The first colonizers from the east were the Phoenician in 654 BC. The settlers were skilled seafarers and merchants and established a number of ports through the Mediterranean. They first settled in a village on the south coast of Ibiza known as Sa Caleta and survived by hunting and fishing. Fifty years later they moved to a safer hilltop site and sheltered harbour now known as Ibiza Town. They named the new settlement Ibosim (Island of Bes) after Bes, their god of dance.

With the decline of Phoenicia after the Assyrian invasions, Ibiza came under the control of Carthage, also a former Phoenician colony. Ibiza became a pivotal part of the Carthaginian empire. Ibiza became a major trading post along the Mediterranean trade routes, producing dye, salt, fish sauce, silver, lead and wool. Wheat, olives, figs and fruit were farmed and pottery produced on an industrial scale from workshops around Ibosim was exported across the Mediterranean. The island also became regarded as a spiritual centre sacred to the goddess Tanit, the goddess of love, death and fertility. A number of shrines were established across the island, one in particular being in the cave at Es Culleram.

The walled city of Ibosim came under attack by the Roman general Cneus Cornelius Scipio in 217 BC but remained loyal to Carthage rule until the final Punic war. Ibiza was last place used by the fleeing Carthaginian General Mago to gather supplies and men before sailing to Minorca and then to Liguria. After the defeat and destruction of Cartheage in 146 BC, Ibiza negotiated a favorable treaty with the Romans, which spared Ibiza from further destruction and allowed it to continue its Carthaginian-Punic institutions well into the Empire days, when it became an official Roman municipality. For this reason, Ibiza today offers excellent examples of late Carthaginian-Punic civilization. This was an extremely prosperous period fro most Ibizians with the economy continuing to flourish with the export of salt, dye, pottery and fish sauce. Olive presses and millstones were used in farming practices, aqueducts were constructed and fish farms were established. By 70 AD the population had gown to over three thousand, a level not reached again until the early 1970s. The prosperity peaked soon after Roman law was extended to include Ibiza in 74 AD, Ibosim was renamed Ebusus and the island was downgraded to a mere municipal status.

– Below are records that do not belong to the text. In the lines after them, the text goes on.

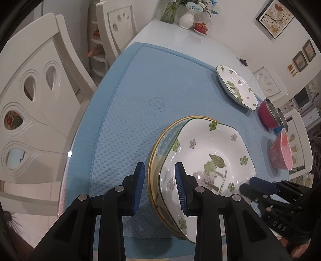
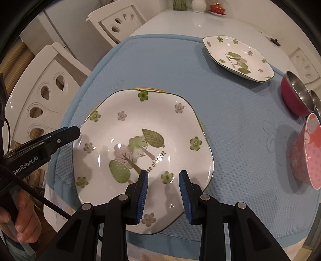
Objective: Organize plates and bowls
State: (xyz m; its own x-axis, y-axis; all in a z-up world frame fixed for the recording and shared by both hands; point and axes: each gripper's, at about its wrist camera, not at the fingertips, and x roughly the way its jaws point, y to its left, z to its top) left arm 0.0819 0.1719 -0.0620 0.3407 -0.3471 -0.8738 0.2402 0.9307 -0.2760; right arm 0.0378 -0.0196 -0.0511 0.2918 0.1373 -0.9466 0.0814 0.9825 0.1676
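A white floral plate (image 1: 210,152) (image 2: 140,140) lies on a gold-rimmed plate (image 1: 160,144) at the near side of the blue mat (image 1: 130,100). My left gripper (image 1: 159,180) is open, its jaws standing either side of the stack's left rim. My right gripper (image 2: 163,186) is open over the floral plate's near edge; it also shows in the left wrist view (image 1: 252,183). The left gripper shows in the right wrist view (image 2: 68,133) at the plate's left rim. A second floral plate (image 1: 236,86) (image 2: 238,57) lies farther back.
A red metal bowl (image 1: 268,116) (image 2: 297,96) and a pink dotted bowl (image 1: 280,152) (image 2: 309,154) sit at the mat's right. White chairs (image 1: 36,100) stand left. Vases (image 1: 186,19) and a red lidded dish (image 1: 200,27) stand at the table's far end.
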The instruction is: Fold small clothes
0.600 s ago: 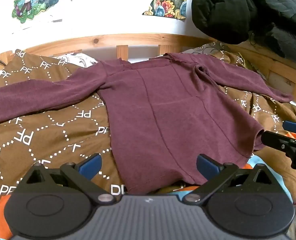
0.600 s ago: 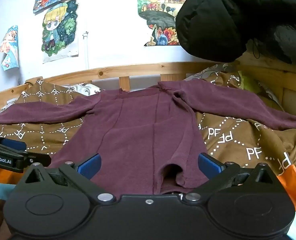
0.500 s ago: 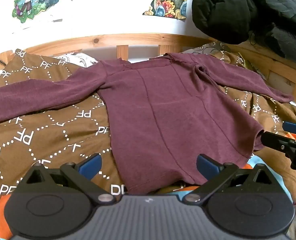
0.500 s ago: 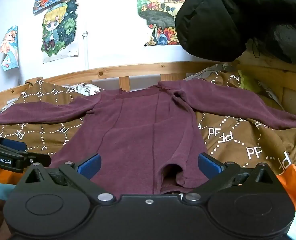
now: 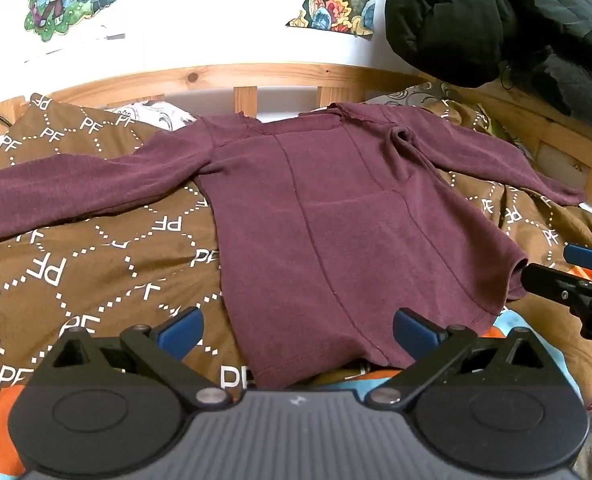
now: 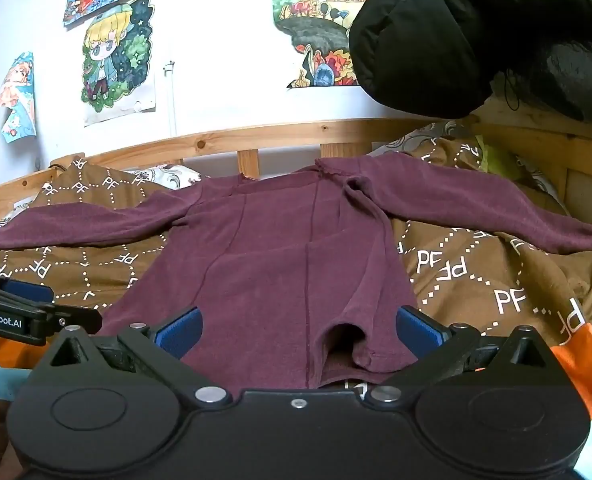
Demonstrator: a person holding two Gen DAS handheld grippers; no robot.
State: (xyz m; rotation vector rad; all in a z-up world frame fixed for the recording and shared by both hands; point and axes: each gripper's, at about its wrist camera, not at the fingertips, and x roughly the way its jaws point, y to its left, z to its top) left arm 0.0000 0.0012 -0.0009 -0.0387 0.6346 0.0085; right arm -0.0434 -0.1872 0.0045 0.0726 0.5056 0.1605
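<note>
A maroon long-sleeved top (image 5: 336, 216) (image 6: 279, 264) lies flat on the brown patterned bedspread (image 5: 95, 264), both sleeves stretched out sideways and the hem nearest me. My left gripper (image 5: 298, 330) hovers open over the hem's left part, nothing between its blue pads. My right gripper (image 6: 298, 330) stands open over the hem's right part, where the fabric forms a small raised loop (image 6: 346, 340). Each gripper's tip shows at the edge of the other's view: the right gripper (image 5: 568, 280) at the hem's right corner and the left gripper (image 6: 27, 312) beside its left edge.
A wooden bed rail (image 5: 231, 80) runs behind the top, with drawings on the white wall (image 6: 223, 60) above. A black padded jacket (image 6: 476, 32) hangs at the upper right. Orange and blue fabric (image 6: 576, 352) shows at the near edge of the bedspread.
</note>
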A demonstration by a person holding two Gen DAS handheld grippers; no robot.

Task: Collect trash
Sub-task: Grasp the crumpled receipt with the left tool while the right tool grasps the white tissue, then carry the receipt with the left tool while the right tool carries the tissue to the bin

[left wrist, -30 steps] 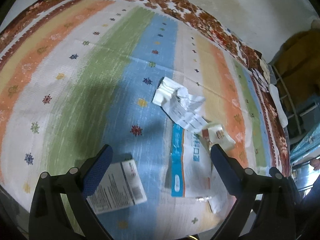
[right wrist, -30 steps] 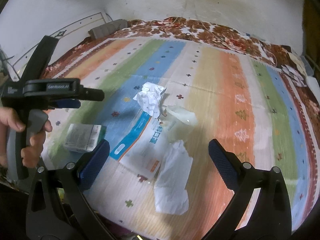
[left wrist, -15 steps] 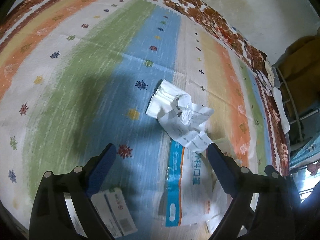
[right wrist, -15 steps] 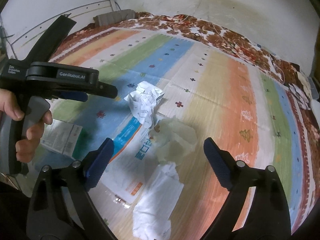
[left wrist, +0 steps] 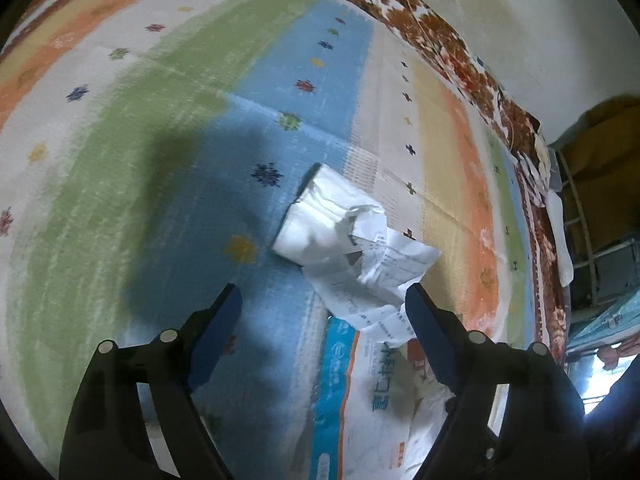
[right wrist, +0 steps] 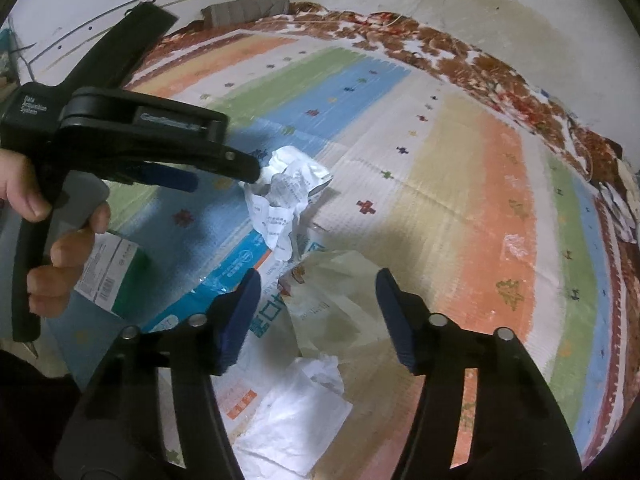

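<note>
Trash lies on a striped mat (left wrist: 168, 128). A crumpled printed paper (left wrist: 372, 272) rests against a white folded wad (left wrist: 316, 216), above a blue-and-white plastic bag (left wrist: 360, 392). My left gripper (left wrist: 322, 308) hovers just short of the paper, its jaws closing, the paper's lower edge between the fingertips but not pressed. In the right wrist view, my right gripper (right wrist: 316, 304) is over a translucent yellowish wrapper (right wrist: 340, 280). Its jaws are closing, pads clear of the wrapper. A white crumpled sheet (right wrist: 296, 412) lies nearer. The left gripper (right wrist: 240, 174) reaches the crumpled paper (right wrist: 284, 196).
A green-and-white box (right wrist: 116, 276) lies on the mat under the person's hand (right wrist: 60, 248). A floral blanket border (right wrist: 460, 52) runs along the stained wall (right wrist: 500, 12). A metal rack (left wrist: 588, 240) stands off the mat's right side. A grey folded item (right wrist: 244, 8) sits in the far corner.
Both grippers have moved forward and down toward the trash pile. Both jaws have narrowed, the right one much more. The green-and-white box has dropped out of the left wrist view.
</note>
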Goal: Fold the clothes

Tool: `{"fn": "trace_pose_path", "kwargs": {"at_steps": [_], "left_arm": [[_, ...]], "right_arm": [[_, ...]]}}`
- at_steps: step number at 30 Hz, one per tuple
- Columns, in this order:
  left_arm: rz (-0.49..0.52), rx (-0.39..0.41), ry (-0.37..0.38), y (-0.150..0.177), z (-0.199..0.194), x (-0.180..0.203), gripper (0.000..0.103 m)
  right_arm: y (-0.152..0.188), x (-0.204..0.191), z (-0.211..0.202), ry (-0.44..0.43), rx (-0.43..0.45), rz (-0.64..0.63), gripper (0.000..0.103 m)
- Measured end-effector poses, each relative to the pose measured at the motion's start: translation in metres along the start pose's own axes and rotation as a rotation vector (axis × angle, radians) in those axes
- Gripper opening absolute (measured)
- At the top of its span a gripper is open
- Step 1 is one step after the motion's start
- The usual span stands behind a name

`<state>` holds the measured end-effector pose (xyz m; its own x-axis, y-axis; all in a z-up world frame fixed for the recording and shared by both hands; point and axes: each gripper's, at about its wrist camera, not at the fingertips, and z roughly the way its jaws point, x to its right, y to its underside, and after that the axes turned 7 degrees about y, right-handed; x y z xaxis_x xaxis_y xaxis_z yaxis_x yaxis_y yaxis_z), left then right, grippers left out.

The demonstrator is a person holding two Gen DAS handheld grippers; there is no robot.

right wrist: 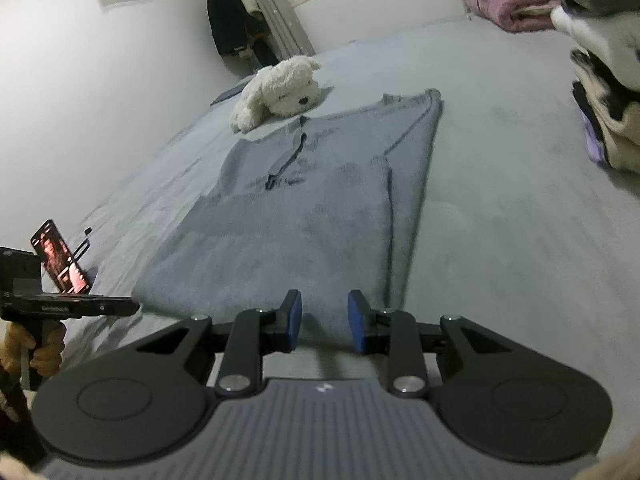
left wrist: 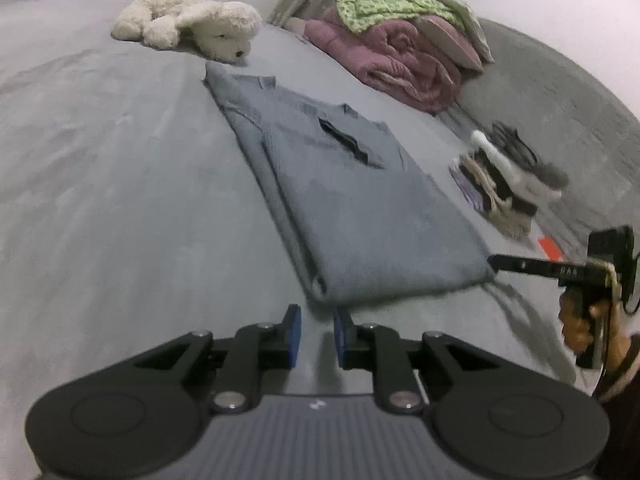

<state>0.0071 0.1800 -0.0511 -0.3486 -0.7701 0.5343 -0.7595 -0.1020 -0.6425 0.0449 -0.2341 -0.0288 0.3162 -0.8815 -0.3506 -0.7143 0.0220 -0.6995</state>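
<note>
A grey-blue shirt (left wrist: 360, 208) (right wrist: 312, 220) lies folded flat on the grey bed (left wrist: 100, 160), its collar and dark placket at the far end. My left gripper (left wrist: 317, 332) hovers just short of the shirt's near left corner, jaws a little apart with nothing between them. My right gripper (right wrist: 325, 320) stands over the shirt's near edge, blue pads apart and not pressing the cloth. In the left wrist view the right gripper (left wrist: 496, 263) reaches in from the right, its tip at the shirt's near right corner. A hand holds the left gripper (right wrist: 134, 306) at the left of the right wrist view.
A white plush dog (left wrist: 192, 20) (right wrist: 280, 92) lies beyond the shirt's collar. A pink quilt with green cloth on top (left wrist: 404, 52) sits at the back right. A stack of folded clothes (left wrist: 496, 188) (right wrist: 612, 120) lies right of the shirt. A lit phone (right wrist: 60, 258) stands on the left gripper.
</note>
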Motion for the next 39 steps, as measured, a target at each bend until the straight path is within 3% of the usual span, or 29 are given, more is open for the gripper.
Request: {"fn": "trace_pose_path", "kwargs": {"at_steps": [2,4,7,10,13,18,31,39], "left_arm": [[-0.041,-0.004,0.027,0.001,-0.007,-0.004,0.028],[-0.109,0.015,0.065,0.002,-0.012,-0.011,0.045],[-0.22,0.025,0.139,0.004,-0.012,-0.024,0.061],[-0.275,0.025,0.176,0.005,-0.006,-0.03,0.066],[-0.317,0.034,0.198,0.005,-0.001,-0.034,0.068],[-0.374,0.062,0.226,0.001,0.008,-0.039,0.068],[-0.358,0.087,0.292,-0.01,0.034,-0.042,0.067],[-0.395,0.118,0.291,-0.01,0.044,-0.04,0.053]], "right_arm": [[0.004,0.004,-0.006,-0.003,-0.02,0.007,0.034],[0.007,0.009,-0.013,0.005,-0.036,0.02,0.041],[0.011,0.021,-0.02,0.009,-0.049,0.072,0.043],[0.012,0.038,-0.021,-0.031,-0.064,0.18,0.045],[0.011,0.051,-0.021,-0.088,-0.079,0.277,0.052],[0.007,0.059,-0.009,-0.117,-0.098,0.347,0.052],[-0.008,0.06,0.03,-0.223,-0.12,0.428,0.052],[-0.011,0.048,0.046,-0.253,-0.117,0.419,0.049]]}}
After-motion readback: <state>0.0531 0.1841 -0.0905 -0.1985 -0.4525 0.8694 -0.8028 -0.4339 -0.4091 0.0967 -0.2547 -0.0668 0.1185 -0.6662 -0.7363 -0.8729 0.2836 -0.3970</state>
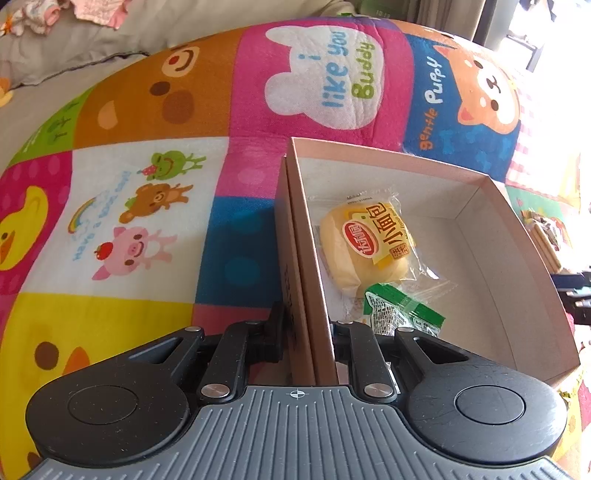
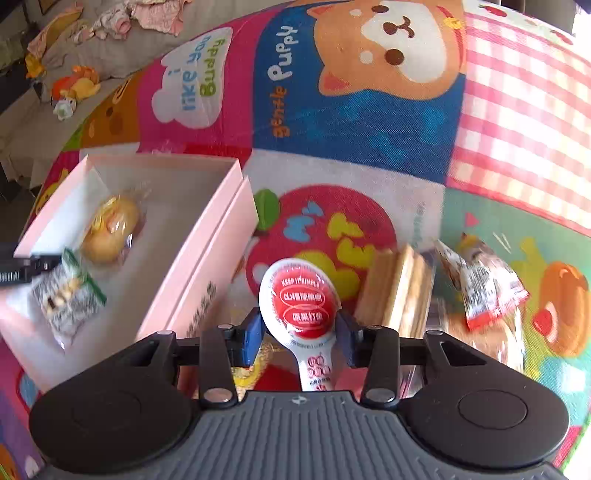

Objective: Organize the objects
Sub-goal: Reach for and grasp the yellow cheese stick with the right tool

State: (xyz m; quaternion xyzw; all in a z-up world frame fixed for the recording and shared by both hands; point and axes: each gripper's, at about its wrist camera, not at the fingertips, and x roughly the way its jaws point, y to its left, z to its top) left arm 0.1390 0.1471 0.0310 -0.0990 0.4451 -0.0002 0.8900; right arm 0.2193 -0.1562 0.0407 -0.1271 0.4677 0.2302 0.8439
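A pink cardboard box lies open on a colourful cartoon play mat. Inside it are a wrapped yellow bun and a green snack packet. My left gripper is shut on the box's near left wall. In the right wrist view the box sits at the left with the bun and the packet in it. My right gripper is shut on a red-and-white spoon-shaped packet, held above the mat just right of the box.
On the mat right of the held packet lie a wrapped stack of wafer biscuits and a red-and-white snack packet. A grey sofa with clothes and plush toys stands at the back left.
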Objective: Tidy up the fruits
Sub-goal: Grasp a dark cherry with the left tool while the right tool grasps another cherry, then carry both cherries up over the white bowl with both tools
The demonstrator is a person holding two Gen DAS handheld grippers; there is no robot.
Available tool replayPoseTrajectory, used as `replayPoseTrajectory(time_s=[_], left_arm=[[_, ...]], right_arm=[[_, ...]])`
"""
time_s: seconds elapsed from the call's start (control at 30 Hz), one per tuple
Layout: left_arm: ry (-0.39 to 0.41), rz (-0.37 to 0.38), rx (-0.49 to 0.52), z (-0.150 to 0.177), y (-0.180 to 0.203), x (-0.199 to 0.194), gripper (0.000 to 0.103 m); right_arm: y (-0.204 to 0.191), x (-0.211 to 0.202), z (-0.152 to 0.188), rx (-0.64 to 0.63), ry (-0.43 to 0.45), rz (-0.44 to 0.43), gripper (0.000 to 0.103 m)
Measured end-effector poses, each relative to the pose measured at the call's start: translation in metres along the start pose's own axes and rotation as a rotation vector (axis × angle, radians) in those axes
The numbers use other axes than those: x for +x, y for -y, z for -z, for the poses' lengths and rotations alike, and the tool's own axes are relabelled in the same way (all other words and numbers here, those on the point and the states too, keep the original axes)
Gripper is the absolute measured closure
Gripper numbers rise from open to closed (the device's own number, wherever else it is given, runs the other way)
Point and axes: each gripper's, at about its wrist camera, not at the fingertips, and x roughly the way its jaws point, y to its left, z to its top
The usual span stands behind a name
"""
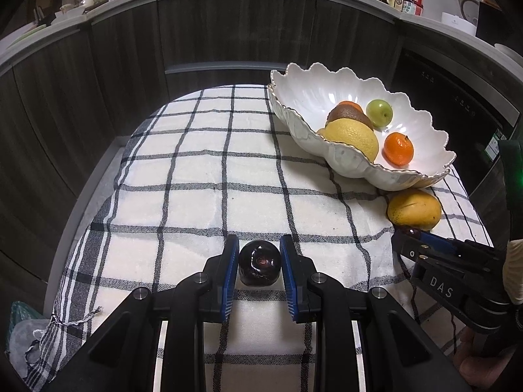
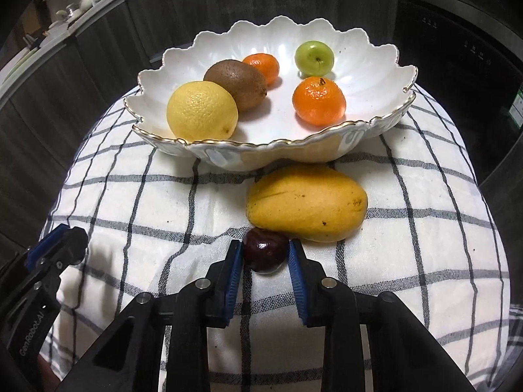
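Roughly halfway — bowl (image 2: 385,121) holds lemon (image 2: 202,111), kiwi (image 2: 236,83), two mandarins, green apple (image 2: 314,57). Mango (image 2: 306,203) lies on the cloth (image 1: 196,179) beside the bowl. Left gripper (image 1: 260,254) brackets a plum (image 1: 260,263), jaws part-open; right gripper (image 2: 265,254) pinches another plum (image 2: 265,251).

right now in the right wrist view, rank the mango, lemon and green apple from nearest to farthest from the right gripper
1. Mango, on the cloth just ahead of the right gripper.
2. Lemon, at the bowl's near left edge.
3. Green apple, far right in the bowl.
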Motion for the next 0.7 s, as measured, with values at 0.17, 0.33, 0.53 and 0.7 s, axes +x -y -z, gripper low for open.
replayPoseTrajectory(time_s=[0.17,0.33,0.53,0.7], left_arm=[[0.008,0.002,0.008,-0.002,0.003,-0.003,0.077],[0.025,0.011,0.023,-0.006,0.01,-0.01,0.077],[0.061,0.035,0.047,-0.021,0.027,-0.022,0.077],[0.092,0.068,0.065,-0.041,0.041,-0.026,0.077]], right_arm=[[0.0,-0.013,0.0,-0.006,0.024,-0.004,0.074],[0.003,-0.033,-0.002,-0.016,0.053,-0.014,0.074],[0.013,-0.06,-0.014,-0.026,0.11,-0.014,0.074],[0.022,-0.072,-0.03,-0.031,0.154,-0.006,0.074]])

The economy began to suffer when it was unable to compete with the Romans centralized agricultural production in North Africa with its huge economies of scale. The population fell and by the end of the fourth century the island became little more than a minor trading post with all the original Punic trades gradually being erased.

After the fall of the Roman empire and a brief period of first Vandal (warrior tribe from central Europe who brought Christianity to the island) and then Catholic Byzantine rule, the island was conquered by the Moors, as well as much of the Iberian peninsula. Under Islamic rule, Ibiza came in close contact with the city of Dénia (the closest port in the nearby Iberian peninsula, located in the Land of Valencia) as the two areas were administered jointly by the same taifa. The tribes who lived in Ibiza and Denia during the period 1060-1085 were Moorish tribes named Bno-Alaglab & Bano-Mujahed. The Moors put an end to a period of great instability and brought new a specialized technologies to the island, above all irrigation and agricultural systems. For two hundred years, Moorish Ibiza was generally prosperous and stable. There was a brief period when control passed to the Almaortadha dynasty in 1085 who pursued an aggressive foreign policy raiding towns on the mainland thus provoking a massive invasion in 1114 by thousands of Catalan and Pisan troops. Most of the Muslim population were massacred which ended Almortadha control and left the door open for the next Moorish rulers, Almoravids and finally the Almohads.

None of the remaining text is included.